§ **Required work**: Starting with the line that contains "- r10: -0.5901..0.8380" and stopping after the line that contains "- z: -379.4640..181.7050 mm", return each line below exactly as written, with no others.
---------------
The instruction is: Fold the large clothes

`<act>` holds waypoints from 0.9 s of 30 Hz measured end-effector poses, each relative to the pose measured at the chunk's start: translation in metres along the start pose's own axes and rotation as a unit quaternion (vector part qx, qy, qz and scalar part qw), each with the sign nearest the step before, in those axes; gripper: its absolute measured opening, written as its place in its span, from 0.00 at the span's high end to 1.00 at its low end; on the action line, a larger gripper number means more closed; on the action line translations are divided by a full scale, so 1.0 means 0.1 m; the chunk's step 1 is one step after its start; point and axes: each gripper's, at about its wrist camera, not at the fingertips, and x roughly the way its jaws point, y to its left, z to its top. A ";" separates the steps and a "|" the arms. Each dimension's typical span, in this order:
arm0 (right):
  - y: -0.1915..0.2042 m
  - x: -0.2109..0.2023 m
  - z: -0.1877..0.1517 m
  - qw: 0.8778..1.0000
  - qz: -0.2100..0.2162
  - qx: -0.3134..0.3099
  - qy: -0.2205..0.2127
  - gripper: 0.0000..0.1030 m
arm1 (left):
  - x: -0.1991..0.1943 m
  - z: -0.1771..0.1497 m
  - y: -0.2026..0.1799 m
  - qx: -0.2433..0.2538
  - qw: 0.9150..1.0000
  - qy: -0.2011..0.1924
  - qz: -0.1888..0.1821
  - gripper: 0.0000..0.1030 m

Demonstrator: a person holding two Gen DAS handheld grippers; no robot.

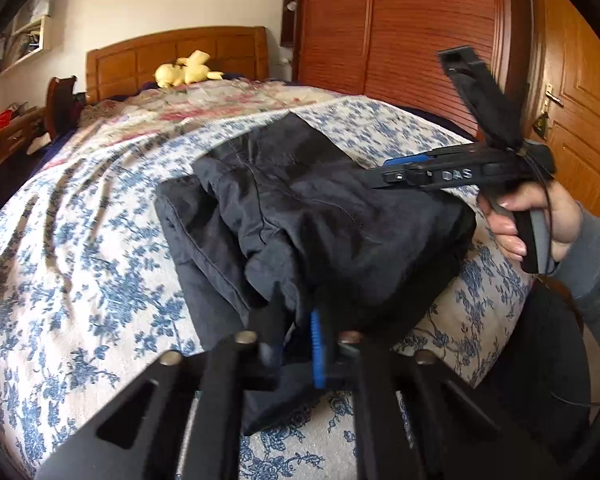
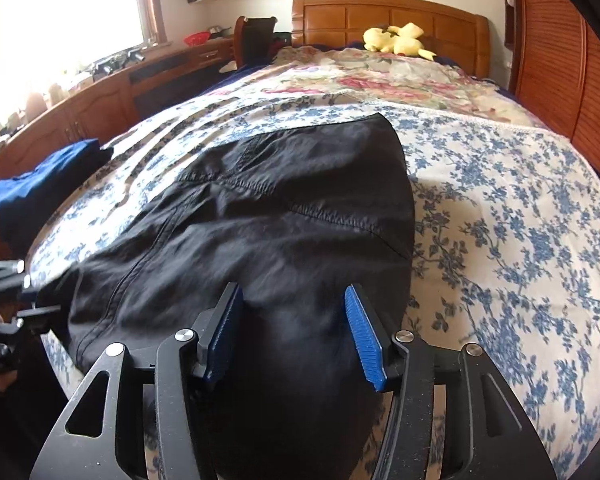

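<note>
Two grippers work black trousers [image 2: 260, 216] lying part-folded on the bed [image 2: 500, 220]. Left gripper [image 1: 296, 320] pinches a near fold of cloth; right gripper [image 2: 294, 320] hovers spread, gripping nothing. Next, probably: the right takes an edge so both can carry the fold over.

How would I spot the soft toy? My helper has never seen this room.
Find the wooden headboard at the far end of the bed. The soft toy lies just in front of it, the only pale yellow thing among flowered covers.
</note>
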 end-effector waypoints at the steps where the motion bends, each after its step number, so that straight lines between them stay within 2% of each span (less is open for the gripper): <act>1: -0.01 0.02 0.05 1.000 0.005 0.002 -0.001 0.47 | -0.04 0.02 0.00 -0.002 1.000 -0.004 0.012 0.94; 5: 0.01 0.05 0.28 0.998 0.054 0.002 -0.017 0.47 | -0.23 0.08 0.11 -0.017 0.998 -0.014 0.066 0.95; 9: 0.13 0.02 0.37 0.996 0.082 -0.025 -0.033 0.47 | -0.37 0.01 0.31 -0.045 0.993 0.003 0.107 0.95; 12: 0.20 0.05 0.27 0.993 0.099 -0.049 -0.030 0.47 | -0.34 -0.10 0.32 -0.065 0.991 0.030 0.113 0.95; 15: 0.19 0.15 0.09 0.992 0.115 -0.057 -0.019 0.47 | -0.32 -0.16 0.20 -0.059 0.990 0.038 0.121 0.95; 17: 0.19 0.20 -0.03 0.991 0.110 -0.071 -0.010 0.46 | -0.30 -0.16 0.13 -0.053 0.990 0.040 0.126 0.92; 22: -0.01 0.04 -0.14 0.990 0.129 -0.053 -0.014 0.47 | -0.23 -0.13 0.06 -0.042 0.988 0.053 0.141 0.88; 27: -0.08 -0.17 -0.22 0.991 0.127 -0.048 -0.019 0.46 | -0.24 -0.12 0.04 -0.040 0.989 0.054 0.132 0.76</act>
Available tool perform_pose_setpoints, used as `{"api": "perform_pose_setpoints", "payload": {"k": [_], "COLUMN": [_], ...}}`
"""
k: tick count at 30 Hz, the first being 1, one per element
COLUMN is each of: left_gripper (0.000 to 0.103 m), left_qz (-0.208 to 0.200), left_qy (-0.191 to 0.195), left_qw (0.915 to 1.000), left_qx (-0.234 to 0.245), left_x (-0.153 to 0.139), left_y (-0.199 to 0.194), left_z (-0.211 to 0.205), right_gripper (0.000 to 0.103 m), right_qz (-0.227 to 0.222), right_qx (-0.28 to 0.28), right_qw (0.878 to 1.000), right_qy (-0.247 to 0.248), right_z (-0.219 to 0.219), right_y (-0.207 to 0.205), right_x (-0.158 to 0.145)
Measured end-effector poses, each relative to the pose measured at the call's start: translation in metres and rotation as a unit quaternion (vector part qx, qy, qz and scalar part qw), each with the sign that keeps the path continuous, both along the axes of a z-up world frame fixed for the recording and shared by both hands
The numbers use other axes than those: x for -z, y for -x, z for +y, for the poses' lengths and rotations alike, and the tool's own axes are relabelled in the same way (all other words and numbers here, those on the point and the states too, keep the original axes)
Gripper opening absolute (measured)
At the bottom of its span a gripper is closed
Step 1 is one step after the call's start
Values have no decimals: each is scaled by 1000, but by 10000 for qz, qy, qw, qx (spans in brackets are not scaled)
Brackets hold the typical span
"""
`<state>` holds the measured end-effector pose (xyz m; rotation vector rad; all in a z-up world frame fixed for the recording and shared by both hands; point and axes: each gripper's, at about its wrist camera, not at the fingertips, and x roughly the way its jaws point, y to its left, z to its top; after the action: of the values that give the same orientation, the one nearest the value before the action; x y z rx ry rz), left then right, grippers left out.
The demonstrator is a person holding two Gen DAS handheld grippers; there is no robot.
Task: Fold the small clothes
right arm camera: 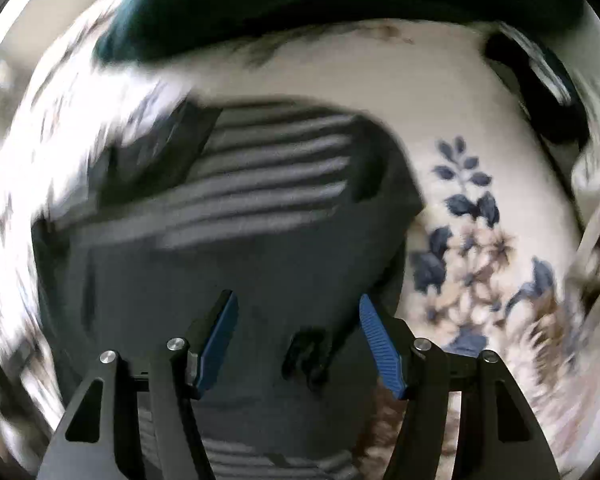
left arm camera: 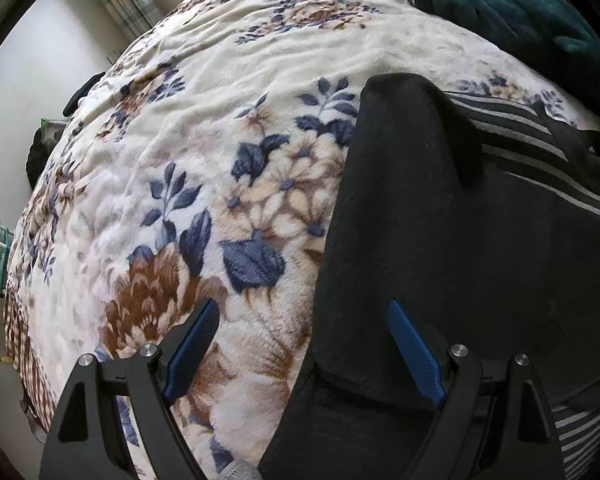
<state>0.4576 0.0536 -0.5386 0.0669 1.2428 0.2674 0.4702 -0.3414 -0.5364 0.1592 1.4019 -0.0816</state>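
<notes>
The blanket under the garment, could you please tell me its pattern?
Cream blanket with blue and brown flowers; clearest in the left wrist view.

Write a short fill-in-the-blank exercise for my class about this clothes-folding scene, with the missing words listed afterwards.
1. The black garment lies on a blanket printed with ____.
2. Part of the garment shows grey and black ____.
3. The left gripper has its jaws ____, with nothing between them.
4. The plush fabric at the far edge of the bed is dark ____.

Missing words: flowers; stripes; open; teal
</notes>
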Motion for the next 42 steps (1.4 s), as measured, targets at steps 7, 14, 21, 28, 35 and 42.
{"api": "perform_pose_setpoints", "payload": {"k": [7, 14, 21, 28, 35, 42], "left_gripper": [86, 86, 86, 86, 87, 88], "left_qz": [-52, -164, -467, -145, -216, -232], "left_qy": [-31, 18, 138, -416, -505, -448], "left_qw": [10000, 9998, 9988, 9966, 9946, 9950], "left_qx": [5, -107, -2, 700, 886, 858], "left_x": [-1, -4, -9, 27, 24, 25], "left_y": [0, -13, -70, -141, -146, -144], "left_z": [2, 6, -1, -26, -23, -11], "right_gripper": [16, 13, 14, 28, 28, 27], "right_qz": [171, 43, 480, 55, 291, 540], "right_qx": [-1391, 1270, 2338, 2185, 460, 642], "right_qw": [9822, 9867, 9567, 9726, 9891, 9947], "right_qy": [1249, -1010, -1668, -790, -1371, -597], "right_z": [48, -39, -78, -87, -16, -26], "right_y": [13, 25, 33, 17, -1, -46], "right_x": [37, 13, 45, 5, -14, 52]}}
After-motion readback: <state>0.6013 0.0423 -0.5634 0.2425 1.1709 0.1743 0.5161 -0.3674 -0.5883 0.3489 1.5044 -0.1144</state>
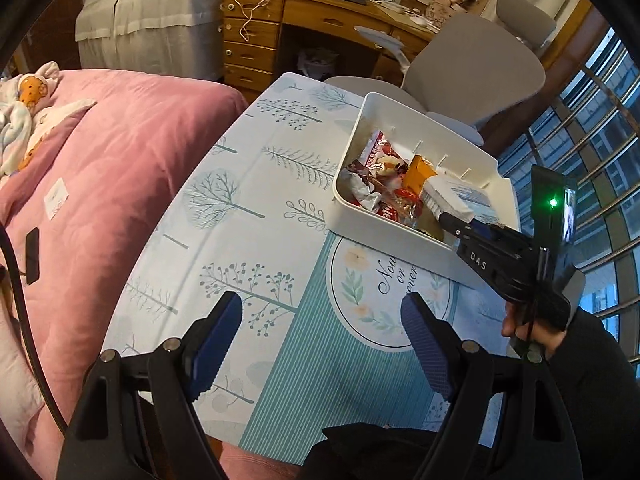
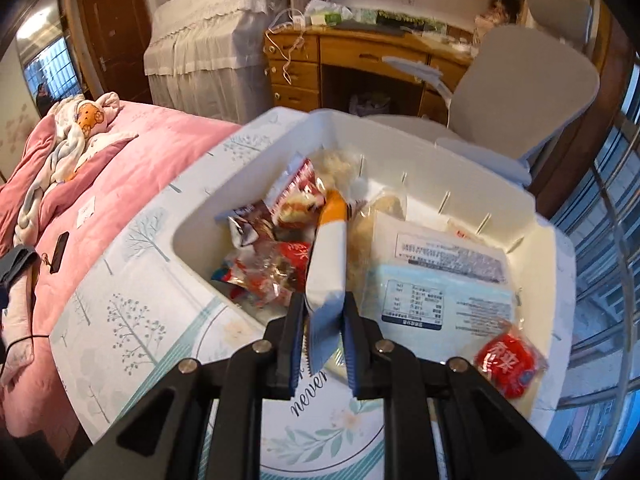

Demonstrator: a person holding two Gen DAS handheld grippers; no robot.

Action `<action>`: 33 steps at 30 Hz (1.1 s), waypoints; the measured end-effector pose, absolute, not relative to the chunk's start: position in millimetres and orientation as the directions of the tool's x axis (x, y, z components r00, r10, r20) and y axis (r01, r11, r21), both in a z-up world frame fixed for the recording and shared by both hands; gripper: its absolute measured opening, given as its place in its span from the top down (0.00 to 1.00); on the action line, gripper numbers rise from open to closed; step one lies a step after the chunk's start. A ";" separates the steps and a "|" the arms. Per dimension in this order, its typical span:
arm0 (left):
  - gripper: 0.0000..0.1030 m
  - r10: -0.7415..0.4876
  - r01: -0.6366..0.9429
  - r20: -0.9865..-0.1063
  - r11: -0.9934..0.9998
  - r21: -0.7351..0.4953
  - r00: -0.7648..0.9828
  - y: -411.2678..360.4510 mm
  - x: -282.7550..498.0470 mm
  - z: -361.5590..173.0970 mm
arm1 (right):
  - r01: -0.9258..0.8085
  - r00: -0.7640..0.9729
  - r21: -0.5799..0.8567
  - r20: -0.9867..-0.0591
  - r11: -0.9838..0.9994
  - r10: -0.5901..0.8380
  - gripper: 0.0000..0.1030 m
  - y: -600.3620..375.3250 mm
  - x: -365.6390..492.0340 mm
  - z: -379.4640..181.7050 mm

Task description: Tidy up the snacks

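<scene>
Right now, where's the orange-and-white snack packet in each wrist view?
Left wrist: orange-and-white packet right of centre, inside the white bin, by the right gripper.
Right wrist: packet dead centre, pinched between the fingers.
Shared landmark: grey chair behind the bin.

A pink quilt (image 1: 120, 168) fills the left of the left-wrist view, with a bundle of baby clothes (image 1: 28, 108) at its far left edge and a dark phone (image 1: 32, 255) lower down. A tree-print tablecloth (image 1: 240, 208) spreads across the centre; its lower part carries a teal striped panel with a floral medallion (image 1: 380, 292). At the top centre stands a wooden desk (image 1: 280, 32) — drawers at its left, a white cable trailing down. A grey office chair (image 1: 480, 72) sits upper right, and window bars (image 1: 600, 140) run along the right edge. In the right-wrist view, a brown door (image 2: 112, 32) shows upper left, beside a cloth-draped piece of furniture (image 2: 208, 40).
</scene>
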State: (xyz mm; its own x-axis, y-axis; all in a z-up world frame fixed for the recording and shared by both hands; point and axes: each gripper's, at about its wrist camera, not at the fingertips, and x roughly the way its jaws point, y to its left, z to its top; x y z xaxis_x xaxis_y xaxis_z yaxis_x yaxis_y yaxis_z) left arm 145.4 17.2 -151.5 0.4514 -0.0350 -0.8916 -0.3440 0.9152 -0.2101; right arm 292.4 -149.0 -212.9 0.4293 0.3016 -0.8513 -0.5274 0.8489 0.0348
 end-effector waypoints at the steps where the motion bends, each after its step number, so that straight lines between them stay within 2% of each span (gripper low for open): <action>1: 0.22 -0.031 -0.343 -0.893 0.917 -0.204 0.450 15.5 146.4 -150.1 | -0.519 0.416 0.058 -0.854 0.853 0.311 0.82 -151.3 294.6 -215.1; 3: 0.22 -0.030 -0.332 -0.893 0.922 -0.198 0.450 12.0 148.8 -147.2 | -0.503 0.409 0.082 -0.854 0.860 0.320 0.79 -155.1 295.2 -216.7; 6: 0.22 -0.036 -0.291 -0.891 0.938 -0.187 0.453 5.0 155.3 -140.4 | -0.468 0.409 0.107 -0.854 0.877 0.322 0.56 -161.8 293.4 -214.4; 11: 0.22 -0.068 -0.213 -0.871 0.957 -0.194 0.487 -4.0 166.5 -125.1 | -0.403 0.407 0.149 -0.854 0.903 0.323 0.48 -176.1 277.3 -201.0; 13: 0.22 -0.080 -0.180 -0.862 0.964 -0.194 0.501 -7.4 170.0 -119.0 | -0.374 0.407 0.159 -0.857 0.914 0.315 0.42 -182.8 266.6 -194.6; 17: 0.22 -0.117 -0.121 -0.859 0.972 -0.203 0.499 -11.3 175.6 -107.7 | -0.257 0.381 0.210 -0.875 0.943 0.299 0.35 -200.8 234.9 -177.2; 19: 0.22 -0.114 -0.097 -0.864 0.978 -0.184 0.491 -13.9 175.1 -103.0 | -0.191 0.375 0.216 -0.886 0.958 0.274 0.24 -209.7 213.9 -165.0; 21: 0.22 -0.114 -0.073 -0.868 0.983 -0.170 0.484 -15.9 173.2 -96.6 | -0.139 0.372 0.171 -0.904 0.975 0.212 0.20 -214.8 197.1 -154.8; 28: 0.18 -0.111 0.011 -0.869 0.993 -0.121 0.482 -25.4 147.6 -66.2 | -0.016 0.348 0.162 -0.924 0.987 0.158 0.11 -221.9 143.4 -104.8; 33: 0.15 -0.068 0.004 -0.857 0.997 -0.076 0.511 -30.3 122.0 -58.4 | 0.008 0.376 0.200 -0.908 0.980 0.183 0.09 -213.8 105.1 -69.7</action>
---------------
§ **Solved exercise**:
  - r10: -0.5901..0.8380
  - gripper: 0.0000..0.1030 m
  - y: -600.3620..375.3250 mm
  - x: -365.6390..492.0340 mm
  - z: -379.4640..181.7050 mm

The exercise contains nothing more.